Kayentis Makes Push into North America with EDC Alternative


DATA CAPTURE

By Deborah Borfitz

Nov. 3, 2008 | Kayentis, a provider of digital pen and paper technology for the clinical trial industry, is strengthening its U.S. presence with an infusion of $8.7 million in cash to hire new technical and sales staff and expand its offices in Philadelphia. The move is in direct response to “high market demand” for its unique paper-based e-trial solution, Clin’Form, which blends the familiarity of pen and paper with the reliability of electronics to capture case report form (CRF) data, says Guillaume Juge, corporate general manager based in the company’s main office in Gif-sur-Yvette, France.

“The beauty of the technology is that it’s EDC [electronic data capture] in the end, making data available on the Web,” says Juge. “But [trial-sponsoring] companies still have paper as source documentation on site.” The U.S. Food and Drug Administration and the European Medicines Agency have yet to fully embrace digital signatures, he adds, and problematic studies in the recent past are apt to make them reluctant to do so in the foreseeable future.

Guillaume Juge
The same technology used to capture CRF data can also be used for electronic patient diaries, which is experiencing rapid uptake because of significant deficiencies with the alternatives, says Juge.

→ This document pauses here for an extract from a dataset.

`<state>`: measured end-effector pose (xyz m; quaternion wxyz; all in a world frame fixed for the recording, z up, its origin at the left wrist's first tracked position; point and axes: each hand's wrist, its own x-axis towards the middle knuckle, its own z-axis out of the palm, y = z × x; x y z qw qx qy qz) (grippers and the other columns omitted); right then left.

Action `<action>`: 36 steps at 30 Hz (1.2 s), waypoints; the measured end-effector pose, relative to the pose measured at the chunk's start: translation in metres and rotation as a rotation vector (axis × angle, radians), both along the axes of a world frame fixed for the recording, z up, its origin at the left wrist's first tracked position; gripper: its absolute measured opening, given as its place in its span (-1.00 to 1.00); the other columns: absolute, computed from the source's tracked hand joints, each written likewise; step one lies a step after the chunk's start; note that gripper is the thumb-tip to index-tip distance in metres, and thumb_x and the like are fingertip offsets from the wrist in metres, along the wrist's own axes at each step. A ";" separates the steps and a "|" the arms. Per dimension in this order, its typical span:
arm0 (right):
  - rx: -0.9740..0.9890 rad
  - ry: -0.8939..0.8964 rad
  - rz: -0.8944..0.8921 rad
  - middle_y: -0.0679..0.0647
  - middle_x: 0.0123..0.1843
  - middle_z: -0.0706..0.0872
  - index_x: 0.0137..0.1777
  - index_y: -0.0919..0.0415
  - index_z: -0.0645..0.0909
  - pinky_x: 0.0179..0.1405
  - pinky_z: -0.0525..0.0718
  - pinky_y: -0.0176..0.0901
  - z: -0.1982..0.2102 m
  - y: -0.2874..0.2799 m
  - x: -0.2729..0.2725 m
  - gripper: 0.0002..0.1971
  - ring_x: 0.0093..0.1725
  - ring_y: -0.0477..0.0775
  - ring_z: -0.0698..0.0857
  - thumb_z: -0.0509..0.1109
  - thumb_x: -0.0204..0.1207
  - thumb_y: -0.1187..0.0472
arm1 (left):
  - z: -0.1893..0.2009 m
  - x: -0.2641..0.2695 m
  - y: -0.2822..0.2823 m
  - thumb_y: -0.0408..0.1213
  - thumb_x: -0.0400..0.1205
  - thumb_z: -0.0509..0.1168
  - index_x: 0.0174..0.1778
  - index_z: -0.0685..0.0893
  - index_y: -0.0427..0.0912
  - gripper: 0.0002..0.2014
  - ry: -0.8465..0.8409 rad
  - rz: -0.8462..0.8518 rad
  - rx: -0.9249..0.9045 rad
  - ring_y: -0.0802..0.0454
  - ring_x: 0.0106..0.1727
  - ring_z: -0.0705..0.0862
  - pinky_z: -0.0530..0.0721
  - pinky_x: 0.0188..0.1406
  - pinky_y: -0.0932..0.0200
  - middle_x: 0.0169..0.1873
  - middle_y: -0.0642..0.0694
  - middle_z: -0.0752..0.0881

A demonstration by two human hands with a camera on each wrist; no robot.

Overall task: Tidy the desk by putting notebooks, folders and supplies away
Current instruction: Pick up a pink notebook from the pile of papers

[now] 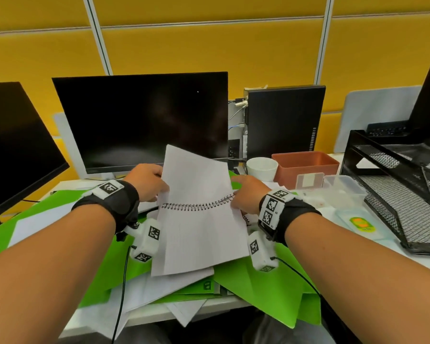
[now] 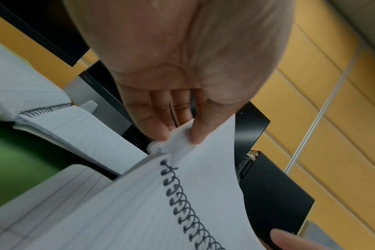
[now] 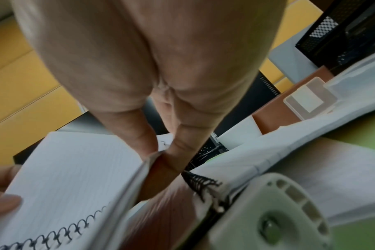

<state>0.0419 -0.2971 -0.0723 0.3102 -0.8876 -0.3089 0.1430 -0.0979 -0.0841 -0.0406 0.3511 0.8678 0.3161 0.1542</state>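
White ruled notebook (image 1: 199, 219) with black spiral between the hands; bright green folders (image 1: 263, 281) beneath; terracotta box (image 1: 305, 167) beyond the right hand (image 1: 248, 194).

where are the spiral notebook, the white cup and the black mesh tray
spiral notebook (image 1: 199, 234), head view, on its lower open page
white cup (image 1: 261, 169), head view, on its side wall
black mesh tray (image 1: 382, 209), head view, on its mesh floor

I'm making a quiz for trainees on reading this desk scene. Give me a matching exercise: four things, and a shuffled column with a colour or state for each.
Things:
1. spiral notebook
2. monitor
3. square tub
4. folders

Descriptions:
A. green, spread over the desk
B. terracotta brown
C. open, held at both ends of its coil by the left hand and right hand
D. dark screen

Pairs: 1-C, 2-D, 3-B, 4-A
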 end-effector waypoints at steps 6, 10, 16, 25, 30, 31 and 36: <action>0.135 0.219 -0.072 0.24 0.22 0.80 0.25 0.22 0.72 0.17 0.84 0.15 -0.003 -0.002 0.007 -0.72 0.11 0.21 0.82 0.45 0.56 0.38 | 0.001 -0.007 0.003 -0.56 0.60 0.43 0.09 0.78 -0.11 -0.73 -0.155 0.025 -0.161 -0.18 0.04 0.82 0.87 0.01 -0.14 0.01 -0.12 0.84; 0.297 0.385 -0.121 0.21 0.16 0.83 0.16 0.15 0.72 0.17 0.82 0.31 -0.009 -0.005 0.018 -0.70 0.15 0.33 0.82 0.37 0.59 0.52 | -0.003 -0.009 0.006 -0.59 0.62 0.37 0.07 0.78 -0.30 -0.81 -0.251 0.068 -0.262 -0.24 0.04 0.84 0.85 0.06 -0.15 0.02 -0.21 0.84; 0.409 0.422 -0.147 0.22 0.14 0.84 0.16 0.07 0.77 0.17 0.82 0.33 -0.015 -0.006 0.036 -0.62 0.15 0.31 0.81 0.31 0.60 0.53 | -0.005 -0.009 -0.002 -0.46 0.77 0.17 0.09 0.80 -0.17 -0.72 -0.312 0.035 -0.329 -0.16 0.04 0.84 0.83 0.11 -0.10 0.03 -0.14 0.86; 0.657 0.447 -0.206 0.27 -0.02 0.81 -0.06 0.34 0.78 -0.16 0.81 -0.08 -0.005 -0.027 0.057 -0.71 -0.11 0.15 0.79 0.26 0.58 0.63 | 0.010 -0.018 0.005 -0.16 0.75 0.07 0.03 0.81 -0.45 -0.51 -0.276 0.009 -0.423 -0.16 0.14 0.82 0.66 0.34 -0.15 -0.01 -0.09 0.89; 0.813 0.443 -0.140 0.28 -0.20 0.79 -0.09 0.50 0.72 -0.32 0.84 -0.18 0.001 -0.014 0.046 -0.71 -0.24 0.19 0.78 0.19 0.61 0.70 | 0.002 0.003 -0.012 -0.23 0.68 0.40 0.03 0.85 -0.13 -0.87 -0.088 -0.131 -0.125 0.06 0.03 0.82 0.74 0.17 0.00 -0.02 0.01 0.86; 0.807 0.433 -0.105 0.30 -0.17 0.80 -0.06 0.48 0.74 -0.25 0.86 -0.16 0.002 -0.011 0.043 -0.71 -0.19 0.23 0.79 0.19 0.62 0.69 | -0.001 0.009 -0.015 -0.24 0.67 0.42 0.01 0.86 -0.07 -0.89 -0.086 -0.166 -0.047 0.11 0.01 0.81 0.73 0.12 0.08 -0.04 0.06 0.85; 0.677 0.328 -0.005 0.41 -0.08 0.82 -0.06 0.34 0.82 -0.05 0.87 0.11 0.015 0.000 0.027 -0.60 -0.17 0.24 0.82 0.15 0.62 0.63 | -0.006 0.030 -0.032 -0.22 0.56 0.47 0.36 0.71 0.15 -0.58 -0.024 -0.189 0.296 0.09 0.08 0.71 0.56 0.16 0.27 0.18 0.15 0.74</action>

Interactive voice response systems require answering questions by telephone. Personal digital assistants are costly and involve training. And paper has protocol compliance problems. Digital-pen-and-paper technology is simple to use and time-stamps diary entries so sponsors know precisely when data was written down.

In the last 18 months, diary-only studies have accounted for six of the 50 trials run by Kayentis, says Juge. The company expects to be running “dozens per year” in the very near future because its application makes “fake” data detectable so that it can be cleansed from the database. It has been estimated that up to 30 percent of data from traditional paper diaries is unusable.

With Clin’Form, an infrared camera in the digital pen reads small gray dots invisibly embedded in the digital paper, capturing data as well as the identity of the person entering it and time of note-taking. Each reusable pen has a unique identifier assigned to a particular investigator, study monitor, or patient that allows them to enter data appropriate to their role, says Juge. The dot pattern was developed by Swedish Anoto Group.

In most cases, data gets transmitted from the digital pen to the study’s sponsor via computer, says Juge. But it is also possible to transmit the data wirelessly via a mobile phone using a digital pen embedded with Bluetooth technology.

Juge says he first came to the U.S. last October to visit technical partner Hewlett-Packard, which developed Clin’Form’s underlying “forms automation system” architecture. In June, Kayentis took office space at Philadelphia’s Science Center, a life sciences incubator. By September, the office had two employees. Guy Maestre, former vice president of strategic planning at Wyeth, serves as Kayentis’ vice president of operations for North America.

The company expects to acquire its first U.S.-based customer this month. Currently, Kayentis serves three major customers: France-based Pierre Fabre and Servier and Switzerland-based Actelion Pharmaceuticals. But in global trials, Clin’Form has been implemented in 40 countries, including the U.S., says Juge. Actelion was the early adopter and does 100 percent of its Phase II and III trials with digital pen and paper. The other two companies also use traditional paper-based CRFs and EDC.

Clin’Form is being used on a more limited basis by pharmaceutical reps to produce sales and sample delivery reports and by bench researchers for note-taking in the lab, says Juge.